Listing 2. Demonstrating a map factory method

import java.util.Map;

import static java.util.Map.entry;

public class MapDemo
{
   public static void main(String[] args)
   {
      Map<String, String> capCities = 
         Map.ofEntries(entry("Manitoba", "Winnipeg"), 
                       entry("Alberta", "Edmonton"));
      capCities.forEach((k, v) -> 
                        System.out.printf("Key = %s, Value = %s%n", k, v));
      try
      {
         capCities.put("British Columbia", "Victoria");
      }
      catch (UnsupportedOperationException uoe)
      {
         System.err.println("unable to modify capCities map");
      }
   }
}

Compile Listing 2 as follows:

javac MapDemo.java

Run the resulting application as follows:

java MapDemo

I observed the following output in one run:

Key = Alberta, Value = Edmonton
Key = Manitoba, Value = Winnipeg
unable to modify capCities map

Note that a future version of the JDK might mitigate the expense of boxing by using value types. The entry() convenience method returns a newly-introduced concrete type that implements Map.Entry in order to facilitate potential future migration to a value type.

Architectural details

The Collections class offers wrapper methods for creating unmodifiable Lists, Sets, and Maps. These methods don't create inherently unmodifiable collections/maps. Instead, they take another collection/map and wrap it in a class that rejects modification requests, creating an unmodifiable view of the original collection/map. Possession of a reference to the underlying collection/map still allows modification. Each wrapper is an additional object, requiring another level of indirection and consuming more memory than the original collection/map. Finally, the wrapped collection/map still bears the expense of supporting mutation even when it's never intended to be modified. This is not the case for the new factory methods.

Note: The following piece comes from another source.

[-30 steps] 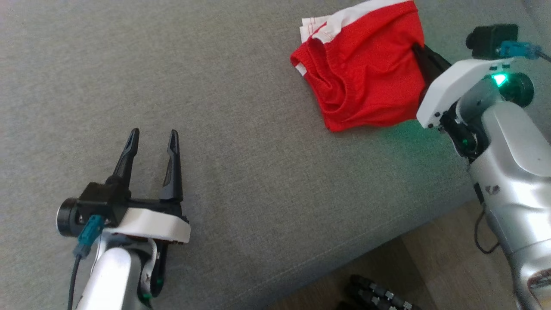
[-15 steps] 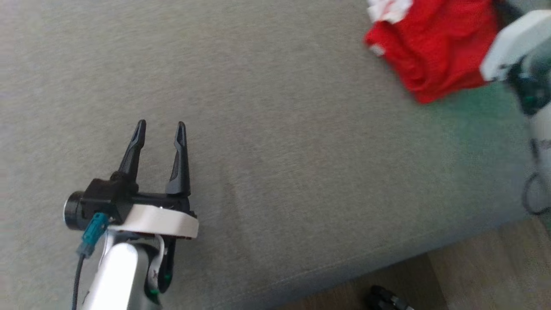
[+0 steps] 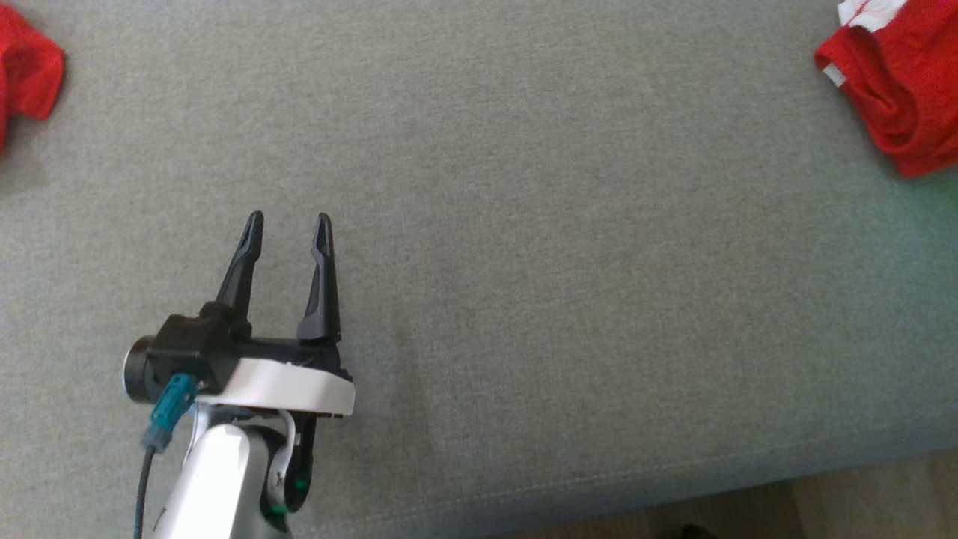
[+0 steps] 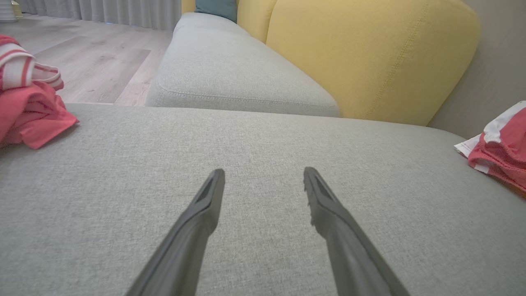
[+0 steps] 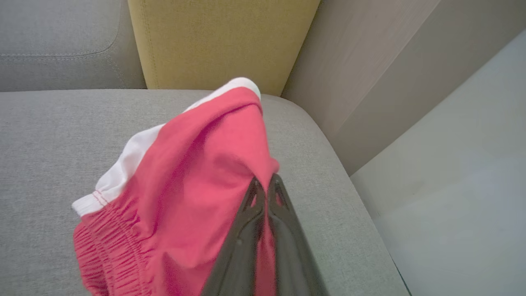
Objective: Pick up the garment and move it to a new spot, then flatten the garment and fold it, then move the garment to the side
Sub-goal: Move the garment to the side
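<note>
The garment [image 4: 25, 110], red with red-and-white striped trim, lies crumpled at the left end of the grey sofa seat; its edge also shows in the head view's top left corner, garment [image 3: 26, 71]. My left gripper [image 3: 289, 221] hovers open over bare seat, well to the right of it, with nothing between its fingers; the left wrist view has the same left gripper [image 4: 264, 172]. A smaller red piece [image 5: 185, 193] with white edging and a gathered waistband sits at the seat's right end. My right gripper [image 5: 264, 181] is shut on its cloth.
The grey seat [image 3: 524, 262] spreads wide between the two red pieces. Its front edge [image 3: 599, 479] drops to wooden floor. Yellow back cushions [image 4: 370, 57] stand behind, a second grey seat [image 4: 230, 70] lies beyond, and a pale wall [image 5: 370, 74] borders the right end.
The head camera has swung left, so the smaller red piece slid to the right edge and the garment's edge came in at top left. My left gripper stays open.
</note>
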Motion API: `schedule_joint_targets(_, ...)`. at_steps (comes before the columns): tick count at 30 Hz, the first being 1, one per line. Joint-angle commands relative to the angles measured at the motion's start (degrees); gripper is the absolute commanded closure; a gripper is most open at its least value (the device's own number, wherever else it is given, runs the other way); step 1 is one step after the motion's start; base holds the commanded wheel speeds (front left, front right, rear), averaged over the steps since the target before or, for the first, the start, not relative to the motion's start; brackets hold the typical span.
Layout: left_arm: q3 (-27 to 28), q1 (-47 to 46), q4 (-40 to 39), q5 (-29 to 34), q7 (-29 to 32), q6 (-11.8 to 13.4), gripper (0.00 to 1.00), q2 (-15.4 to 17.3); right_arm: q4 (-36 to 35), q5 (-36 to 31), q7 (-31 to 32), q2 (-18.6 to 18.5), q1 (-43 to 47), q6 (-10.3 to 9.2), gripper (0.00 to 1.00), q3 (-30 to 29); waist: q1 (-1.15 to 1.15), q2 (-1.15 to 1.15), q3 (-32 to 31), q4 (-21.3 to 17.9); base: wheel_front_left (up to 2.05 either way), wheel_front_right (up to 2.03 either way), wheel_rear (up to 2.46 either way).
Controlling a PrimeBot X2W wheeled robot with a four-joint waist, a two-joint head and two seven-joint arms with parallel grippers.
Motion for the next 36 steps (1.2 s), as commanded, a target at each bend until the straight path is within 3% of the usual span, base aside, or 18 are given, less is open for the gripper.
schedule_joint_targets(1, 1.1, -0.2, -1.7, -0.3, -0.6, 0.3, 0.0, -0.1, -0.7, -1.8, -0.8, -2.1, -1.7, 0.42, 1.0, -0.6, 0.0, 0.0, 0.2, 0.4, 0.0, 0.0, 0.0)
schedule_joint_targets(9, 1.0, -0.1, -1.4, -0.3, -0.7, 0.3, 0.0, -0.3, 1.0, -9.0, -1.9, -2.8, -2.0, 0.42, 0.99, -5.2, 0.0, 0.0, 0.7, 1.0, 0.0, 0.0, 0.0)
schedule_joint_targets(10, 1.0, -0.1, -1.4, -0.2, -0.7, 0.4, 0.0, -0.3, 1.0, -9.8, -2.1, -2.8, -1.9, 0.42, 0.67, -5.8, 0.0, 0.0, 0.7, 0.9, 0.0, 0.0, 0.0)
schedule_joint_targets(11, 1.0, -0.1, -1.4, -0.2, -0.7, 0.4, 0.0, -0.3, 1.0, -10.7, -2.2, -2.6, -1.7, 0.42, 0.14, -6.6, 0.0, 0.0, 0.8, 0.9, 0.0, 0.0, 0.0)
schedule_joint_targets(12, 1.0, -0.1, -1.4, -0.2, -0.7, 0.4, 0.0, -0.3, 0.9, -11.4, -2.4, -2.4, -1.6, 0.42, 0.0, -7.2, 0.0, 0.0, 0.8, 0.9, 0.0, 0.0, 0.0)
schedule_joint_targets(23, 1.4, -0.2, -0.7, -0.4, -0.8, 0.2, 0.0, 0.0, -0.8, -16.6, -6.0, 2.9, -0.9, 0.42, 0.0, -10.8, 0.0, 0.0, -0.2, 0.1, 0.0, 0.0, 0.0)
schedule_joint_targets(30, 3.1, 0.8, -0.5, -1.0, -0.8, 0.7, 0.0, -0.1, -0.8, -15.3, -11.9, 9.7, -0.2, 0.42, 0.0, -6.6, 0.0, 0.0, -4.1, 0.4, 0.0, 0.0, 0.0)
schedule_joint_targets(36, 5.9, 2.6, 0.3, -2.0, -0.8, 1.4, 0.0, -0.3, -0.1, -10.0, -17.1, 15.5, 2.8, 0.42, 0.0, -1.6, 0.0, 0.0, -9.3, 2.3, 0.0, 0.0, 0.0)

Providing factory methods for creating small, unmodifiable collections/maps satisfies a large set of use cases, and it helps keep the specification and implementations simple. Unmodifiable collections/maps avoid the need to make defensive copies, and they are more amenable to parallel processing. Also, the runtime space occupied by small collections/maps is important. A straightforward creation of an unmodifiable java.util.HashSet with two elements, using the Collections wrapper methods, would consist of six objects: the wrapper, the HashSet, which contains a java.util.HashMap, its table of buckets (an array), and one node instance per element. This is a lot of overhead compared to the amount of data stored, and access to the data unavoidably requires multiple method calls and pointer dereferences. The factory methods for small, fixed-sized collections avoid most of this overhead, using a compact field-based or array-based layout. Not needing to support mutation (and knowing the collection/map size at creation time) also contributes to space savings.